-- Data excerpt follows --

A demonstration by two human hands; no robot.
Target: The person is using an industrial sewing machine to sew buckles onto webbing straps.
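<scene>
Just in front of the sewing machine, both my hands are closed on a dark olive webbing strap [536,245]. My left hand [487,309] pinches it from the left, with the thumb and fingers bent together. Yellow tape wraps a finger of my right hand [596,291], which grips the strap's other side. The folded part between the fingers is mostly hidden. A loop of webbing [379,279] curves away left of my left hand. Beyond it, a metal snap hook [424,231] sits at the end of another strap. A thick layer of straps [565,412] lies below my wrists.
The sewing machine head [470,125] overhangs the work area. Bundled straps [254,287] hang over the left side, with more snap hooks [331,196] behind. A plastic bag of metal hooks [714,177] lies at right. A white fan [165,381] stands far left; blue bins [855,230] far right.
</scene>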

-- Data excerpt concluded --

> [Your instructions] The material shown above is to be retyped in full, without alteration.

> [Output of the exercise]
A demonstration by two human hands; no robot.
Target: The person is using an industrial sewing machine to sew buckles onto webbing straps.
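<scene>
Just in front of the sewing machine, both my hands are closed on a dark olive webbing strap [536,245]. My left hand [487,309] pinches it from the left, with the thumb and fingers bent together. Yellow tape wraps a finger of my right hand [596,291], which grips the strap's other side. The folded part between the fingers is mostly hidden. A loop of webbing [379,279] curves away left of my left hand. Beyond it, a metal snap hook [424,231] sits at the end of another strap. A thick layer of straps [565,412] lies below my wrists.
The sewing machine head [470,125] overhangs the work area. Bundled straps [254,287] hang over the left side, with more snap hooks [331,196] behind. A plastic bag of metal hooks [714,177] lies at right. A white fan [165,381] stands far left; blue bins [855,230] far right.
</scene>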

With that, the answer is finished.